Dáil debates

Friday, 4 July 2014

Electoral (Amendment) (Hours of Polling) Bill 2013: Second Stage [Private Members]

 

1:20 pm

Photo of John O'MahonyJohn O'Mahony (Mayo, Fine Gael) | Oireachtas source

I am grateful for the opportunity to support Deputy Doyle's Bill. I was under the impression that the polling stations for all recent elections had been open from 7 a.m. to 10 p.m. However, I did not realise that the hours were changed for the children's rights referendum and the Meath East by-election. It is a small but important point to bring certainty and avoid confusion. It will enable people to do the most precious thing that democracy brings, which is to cast their votes. As Deputy Doyle pointed out, it allows people in commuter areas and so on to get to the polling booths to vote.
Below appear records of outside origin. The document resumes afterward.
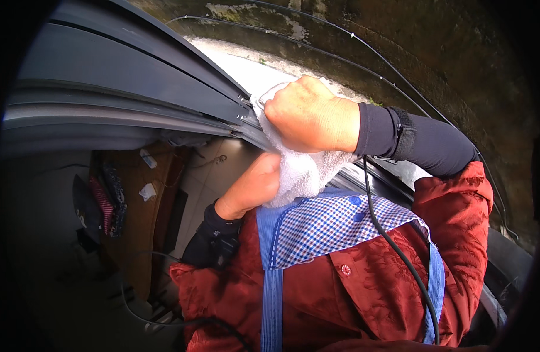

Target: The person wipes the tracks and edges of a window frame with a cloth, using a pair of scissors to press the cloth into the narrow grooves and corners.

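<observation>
A white terry cloth (pixel 298 174) is bunched between my two hands over a dark metal window track (pixel 256 134). My right hand (pixel 311 116) is closed in a fist on the cloth's upper part, at the outer side of the track. Lower and to the left, my left hand (pixel 256 182) grips the cloth's edge on the inner side. The fingertips of both hands are hidden by the cloth and the fists. Just left of the cloth is the end of a dark grey window sash frame (pixel 241 110).
Left and below stands a wooden table (pixel 138 229) with folded fabrics (pixel 107 200) and a crumpled white tissue (pixel 147 192). A black cable (pixel 375 220) hangs down my front over the checked apron (pixel 322 229). Outside, thin wires (pixel 322 52) run along a stained wall (pixel 450 75).
</observation>
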Demonstrator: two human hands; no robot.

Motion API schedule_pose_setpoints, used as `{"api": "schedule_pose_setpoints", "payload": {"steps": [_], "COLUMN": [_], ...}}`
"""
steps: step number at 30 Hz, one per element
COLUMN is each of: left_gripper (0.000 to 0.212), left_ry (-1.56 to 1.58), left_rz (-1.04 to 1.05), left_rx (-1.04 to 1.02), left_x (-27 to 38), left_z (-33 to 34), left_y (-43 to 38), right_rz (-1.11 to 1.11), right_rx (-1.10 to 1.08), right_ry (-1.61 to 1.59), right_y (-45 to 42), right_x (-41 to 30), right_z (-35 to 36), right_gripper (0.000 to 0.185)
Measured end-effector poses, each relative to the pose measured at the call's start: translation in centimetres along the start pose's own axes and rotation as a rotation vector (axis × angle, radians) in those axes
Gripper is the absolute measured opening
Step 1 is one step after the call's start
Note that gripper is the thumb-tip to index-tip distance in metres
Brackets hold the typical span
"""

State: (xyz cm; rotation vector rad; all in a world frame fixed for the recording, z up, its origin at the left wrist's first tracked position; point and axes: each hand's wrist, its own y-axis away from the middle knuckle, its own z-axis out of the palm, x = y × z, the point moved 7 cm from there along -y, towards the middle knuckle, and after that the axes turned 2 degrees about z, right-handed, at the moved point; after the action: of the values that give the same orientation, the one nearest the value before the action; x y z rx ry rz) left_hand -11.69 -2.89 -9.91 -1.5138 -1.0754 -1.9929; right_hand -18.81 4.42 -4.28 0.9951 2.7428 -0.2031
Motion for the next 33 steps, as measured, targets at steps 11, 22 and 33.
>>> {"api": "schedule_pose_setpoints", "payload": {"steps": [11,22,33], "left_gripper": [0.026,0.025,0.02], "left_ry": [0.153,0.062,-0.194], "left_rz": [0.037,0.013,0.16], "left_rx": [0.089,0.006,-0.112], "left_x": [-1.6,-2.2,-3.3], "left_z": [-1.8,-1.6,-1.1], "left_y": [-0.4,-2.5,-4.6], "right_rz": [0.499,0.26,0.285], "right_rx": [-0.316,-0.243,-0.02], "right_ry": [-0.887,-0.32,-0.554], "right_y": [-0.8,-0.6,3.6], "right_x": [5.0,4.4,6.4], "right_z": [3.4,2.7,4.9], "right_gripper": [0.036,0.042,0.042]}}
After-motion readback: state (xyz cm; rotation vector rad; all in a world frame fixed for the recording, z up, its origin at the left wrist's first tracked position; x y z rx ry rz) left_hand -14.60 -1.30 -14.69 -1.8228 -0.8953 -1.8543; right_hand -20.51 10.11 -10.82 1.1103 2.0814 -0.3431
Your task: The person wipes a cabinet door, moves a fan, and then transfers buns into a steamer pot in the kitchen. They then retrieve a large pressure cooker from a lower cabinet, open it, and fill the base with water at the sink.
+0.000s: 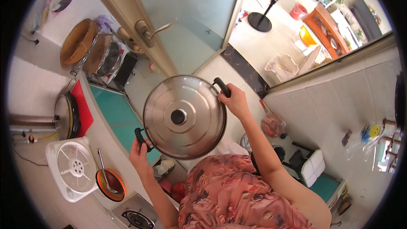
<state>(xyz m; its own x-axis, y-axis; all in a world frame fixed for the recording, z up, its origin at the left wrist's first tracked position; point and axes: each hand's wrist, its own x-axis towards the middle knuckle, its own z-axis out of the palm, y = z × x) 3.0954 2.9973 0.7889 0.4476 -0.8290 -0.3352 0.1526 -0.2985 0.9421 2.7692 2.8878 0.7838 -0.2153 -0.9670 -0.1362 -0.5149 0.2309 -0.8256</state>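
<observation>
A large round metal pot with its domed lid [165, 101] on fills the middle of the view, held up in front of my body. The lid has a black knob [178, 116] at its centre. My left hand [141, 156] grips the black side handle [140, 137] at the lower left. At the upper right, my right hand [233, 97] is closed around the opposite black handle [221, 86]. The lid hides whatever the pot holds.
A counter on the left bears a white box fan [71, 170], an orange-rimmed bowl [119, 186] with a ladle, and a lidded pan [66, 114]. A gas burner [138, 218] sits lower left. Ahead stands a glass door [187, 16] with a lever handle; a doorway threshold [244, 70] lies right of it.
</observation>
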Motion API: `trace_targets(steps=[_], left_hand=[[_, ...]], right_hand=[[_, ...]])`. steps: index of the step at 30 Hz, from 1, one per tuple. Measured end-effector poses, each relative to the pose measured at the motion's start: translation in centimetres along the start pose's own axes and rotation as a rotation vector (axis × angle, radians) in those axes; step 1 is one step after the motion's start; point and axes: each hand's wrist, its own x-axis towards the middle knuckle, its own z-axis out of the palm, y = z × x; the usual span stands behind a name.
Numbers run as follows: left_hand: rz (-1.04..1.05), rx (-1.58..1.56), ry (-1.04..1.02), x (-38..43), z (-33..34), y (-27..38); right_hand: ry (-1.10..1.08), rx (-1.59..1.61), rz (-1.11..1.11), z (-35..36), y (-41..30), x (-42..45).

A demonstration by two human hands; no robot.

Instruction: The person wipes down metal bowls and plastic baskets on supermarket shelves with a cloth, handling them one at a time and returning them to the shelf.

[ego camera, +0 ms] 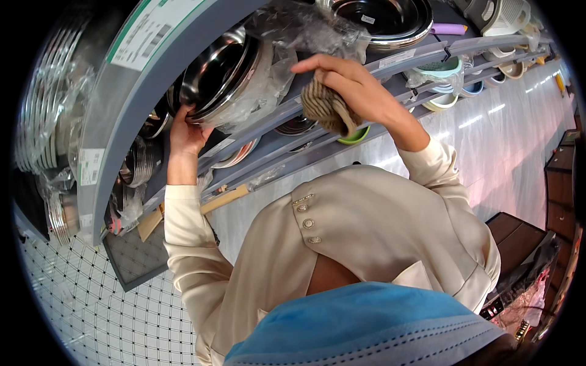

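Note:
My left hand grips the near rim of a stack of shiny steel bowls on the shelf, thumb over the edge and fingers beneath. Clear plastic wrap covers the stack's right side. In my right hand is a bunched brown ribbed cloth, held under the palm with the index finger stretched towards the bowls. That hand hovers before the shelf's front edge. Crumpled plastic film lies between this stack and another stack of steel basins farther right.
A purple handle sticks out beside the basins. Lower shelves hold plastic basins, a green bowl and plates. The grey shelf upright curves past on the left. Brown boxes stand behind at right.

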Motion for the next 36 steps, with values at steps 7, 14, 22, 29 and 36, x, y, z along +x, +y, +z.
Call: trace_targets(steps=[7,14,22,29,36], left_hand=[[0.033,0.367,0.118,0.3,0.8,-0.4],[0.577,2.162,0.722,-6.6,2.6,-1.2],[1.579,1.867,-0.067,-7.3,19.1,-6.0],[1.453,2.163,-0.311,0.0,22.1,-4.6],[0.531,0.816,-0.061,10.5,20.8,3.2]], right_hand=[[0.099,0.245,0.181,-4.1,1.4,-5.1],[0.473,0.306,0.291,-8.8,2.7,-9.2],[0.702,0.259,0.220,-11.2,5.5,-8.9],[0.784,0.105,0.137,-12.5,5.1,-6.4],[0.778,0.051,0.262,-13.8,5.4,-5.7]])
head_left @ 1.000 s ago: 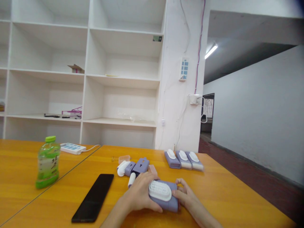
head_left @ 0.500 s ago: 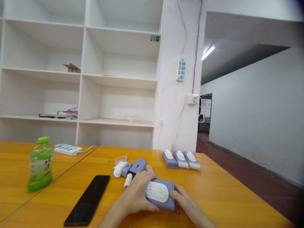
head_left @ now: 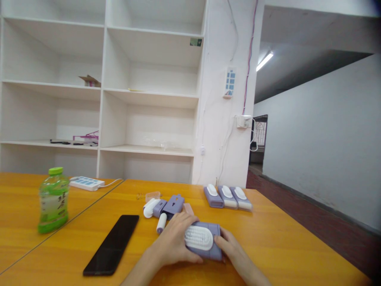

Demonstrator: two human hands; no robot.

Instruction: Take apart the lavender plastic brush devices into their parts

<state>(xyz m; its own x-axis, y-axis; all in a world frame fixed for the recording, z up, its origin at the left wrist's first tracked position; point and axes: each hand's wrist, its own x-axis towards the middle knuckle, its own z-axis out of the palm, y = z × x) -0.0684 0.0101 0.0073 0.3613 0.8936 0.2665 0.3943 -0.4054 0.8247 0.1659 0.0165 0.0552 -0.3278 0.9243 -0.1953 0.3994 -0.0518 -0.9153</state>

I agree with some other speakers that considerably more needs to be done. For a number of years since I got involved actively in politics, I have supported the idea of weekend elections. I cannot see any reason for not holding elections on Saturdays. One of the referendums was held on a Saturday to test the waters. However, the only way really to test the waters is by holding a general election on a Saturday. Referendums do not do that because the patterns in referendums are totally different from those in general or local elections. Changes are also needed in how we deal with electoral registers and postal voting. I was not present in the Chamber when Deputy Tony McLoughlin raised issues about things that happened with the electoral register in Sligo-Leitrim in the recent local elections and people who voted and did not vote. I was amazed to read about it the following week in the Leitrim Observer. It needs to be fully investigated because democracy is very precious and everything should be done to ensure it is carried out in a transparent and accountable way. Some countries even have compulsory voting.

I very much support the Bill and I suggest that many other things should also be done. I nearly fell off my chair listening to Deputy Cowen, for whom I have good respect, talking about the Government's lack of reform. I was only elected in 2007, but I have followed events during all those years and I have doubts about the credibility of his party. It has a Bill to build democracy from the bottom up. In the past 20 years it destroyed it from the top down. The son of the late Tom Gilmartin appeared on a recent "Late Late Show". Based on the picture that painted of how the country was run over those years, it was not political reform that was being practised in those years, but political corruption. I will leave it at that, but I was absolutely astounded.

It is a pity to raise that in a debate like this. We are here on a Friday because of some political reform that has been carried out. We can argue that all sides make mistakes and may not do enough or whatever it is. However, it ill behoves people who destroyed many systems to criticise others for not totally reforming it in three years.